I ripped the letter from the notebook and went downstairs for an envelope. "Hey kiddo." Dad greeted as I entered the living room. "Hey…do you have an envelope?" I asked, waving the letter I held. He eyed the paper but nodded, "On my desk." He said, "Stamps are also in the box." He said. "Thanks." I replied.

I found an envelope, stuck the letter inside and sealed it before borrowing a pen and writing the address that was on all the sent letters and sticking a stamp on it. "If you take it to the post office tomorrow and tell them it's urgent, they'll express it there for free….probably overnight." Dad said.

Looking over my should at him, I gave a nod, "Thanks." I said again and disappeared back upstairs. I slipped the letter in my backpack to take to the post before school in the morning and collected a pair of pajama's and a clean pair of panties before going to the bathroom.

"Charlie, I'm gonna take a shower!" I called down…me calling him Charlie wasn't anything new, as I often shifted between 'Dad' and 'Charlie'….but I'd called Lenny 'Dad' in my letter….so, well now I'm just royally confused.

Thank you very fucking much Renee.

In the shower, I let my mind wonder.

I wondered about my godparents, Piney and Gemma.

Did they still think of me?
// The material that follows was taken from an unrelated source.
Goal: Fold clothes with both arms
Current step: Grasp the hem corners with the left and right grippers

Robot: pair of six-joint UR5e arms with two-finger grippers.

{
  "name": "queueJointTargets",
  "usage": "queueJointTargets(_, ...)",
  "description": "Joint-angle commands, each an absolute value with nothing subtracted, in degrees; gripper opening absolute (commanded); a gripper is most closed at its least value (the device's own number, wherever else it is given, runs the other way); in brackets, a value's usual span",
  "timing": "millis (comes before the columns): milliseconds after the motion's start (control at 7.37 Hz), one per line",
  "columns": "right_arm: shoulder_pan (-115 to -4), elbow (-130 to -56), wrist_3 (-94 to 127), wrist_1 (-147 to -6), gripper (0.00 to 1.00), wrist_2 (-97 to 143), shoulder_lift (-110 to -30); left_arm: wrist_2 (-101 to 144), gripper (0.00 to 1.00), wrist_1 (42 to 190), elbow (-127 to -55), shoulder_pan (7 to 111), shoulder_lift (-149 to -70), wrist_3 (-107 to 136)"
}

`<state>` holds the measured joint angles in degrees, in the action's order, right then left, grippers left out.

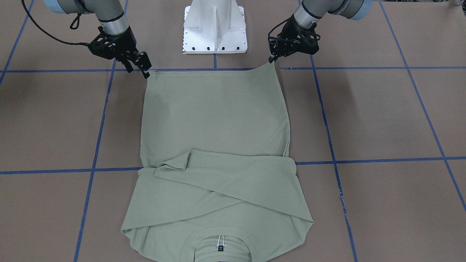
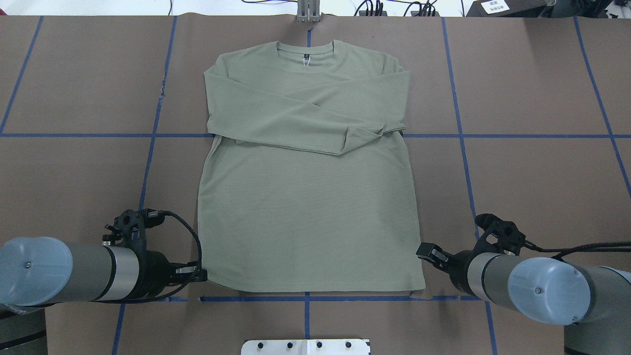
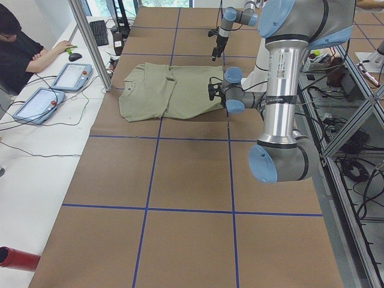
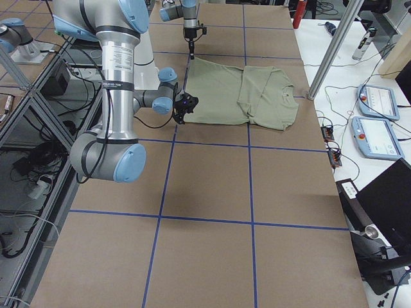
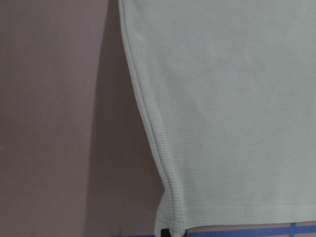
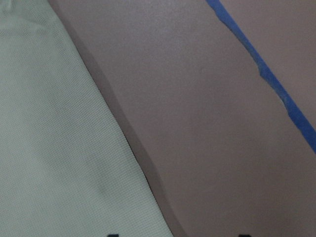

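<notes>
While finely ribbed shirt [image 1: 214,109] lies spread | left fingers [image 1: 272,55] clamp hem corner | right fingers [image 1: 144,68] apart

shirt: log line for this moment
shirt flat, sleeves crossed on chest | left fingers shut on hem corner | right fingers open at other corner

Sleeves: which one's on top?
The sleeve from the robot's-left shoulder, its cuff showing at the shirt's right side; it crosses over the other sleeve.
</notes>
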<state>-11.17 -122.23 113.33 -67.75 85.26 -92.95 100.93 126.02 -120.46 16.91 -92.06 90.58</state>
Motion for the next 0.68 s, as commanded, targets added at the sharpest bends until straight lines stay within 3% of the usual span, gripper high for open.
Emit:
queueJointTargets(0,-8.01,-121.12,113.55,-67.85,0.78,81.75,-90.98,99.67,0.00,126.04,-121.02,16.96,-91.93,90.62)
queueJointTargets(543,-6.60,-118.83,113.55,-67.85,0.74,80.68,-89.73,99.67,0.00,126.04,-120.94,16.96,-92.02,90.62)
Wonder what I was like, what I was doing? Did they care? Apparently they had eight years ago…would that have changed since then? Reading Dad's letter's would only help I guessed. What about Jax? Did he know about me, or was I just some secret between my godparents…I wasn't sure if Piney had any kids. Would Jax and I have anything in common given the age difference? Would he care to have me around?
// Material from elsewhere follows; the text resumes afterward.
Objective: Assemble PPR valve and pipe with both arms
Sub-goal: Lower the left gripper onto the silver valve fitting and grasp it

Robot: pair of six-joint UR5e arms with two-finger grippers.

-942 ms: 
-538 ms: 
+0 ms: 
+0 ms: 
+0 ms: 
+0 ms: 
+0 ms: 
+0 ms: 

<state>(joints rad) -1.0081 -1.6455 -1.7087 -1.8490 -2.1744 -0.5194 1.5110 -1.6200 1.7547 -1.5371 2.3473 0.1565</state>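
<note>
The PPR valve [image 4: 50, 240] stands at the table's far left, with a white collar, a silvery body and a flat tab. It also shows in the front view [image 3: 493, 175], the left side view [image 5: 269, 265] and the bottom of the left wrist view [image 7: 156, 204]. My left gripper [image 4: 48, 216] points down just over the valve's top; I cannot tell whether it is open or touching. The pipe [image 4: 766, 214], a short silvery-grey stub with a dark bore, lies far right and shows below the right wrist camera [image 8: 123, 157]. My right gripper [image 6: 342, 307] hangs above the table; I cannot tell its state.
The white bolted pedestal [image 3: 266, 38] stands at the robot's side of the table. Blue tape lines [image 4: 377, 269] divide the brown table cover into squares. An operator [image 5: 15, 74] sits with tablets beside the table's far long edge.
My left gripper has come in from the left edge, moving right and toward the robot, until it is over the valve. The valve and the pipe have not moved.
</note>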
I sighed and shut off the water once I'd finished rinsing off my body from the body wash I'd used. Stepping out of the tub, I dried off and put my hair up in the towel- turban style, and dressed quickly before leaving the bathroom and calling a "Goodnight!" down to Charlie, and disappearing into my room once again.

Getting comfortable in bed, my hair still in the towel making it only slightly uncomfortable, I opened the box of letters and carefully took out the third letter.

As I went to open it though, a tap on my window got my attention and my gaze snapped up. No one was there. With my heart pounding, I stood and went over to the window, looking out. I didn't see anyway, but found that a twig from the tree had been the cause. With a sigh, I moved back to my bed….my chest now aching with the thought of them.

I fingered the envelope as I picked it up this time and after a minute, opened it.

The simple words that my father had written so long ago, drew my thought's away from the family that no longer wanted me.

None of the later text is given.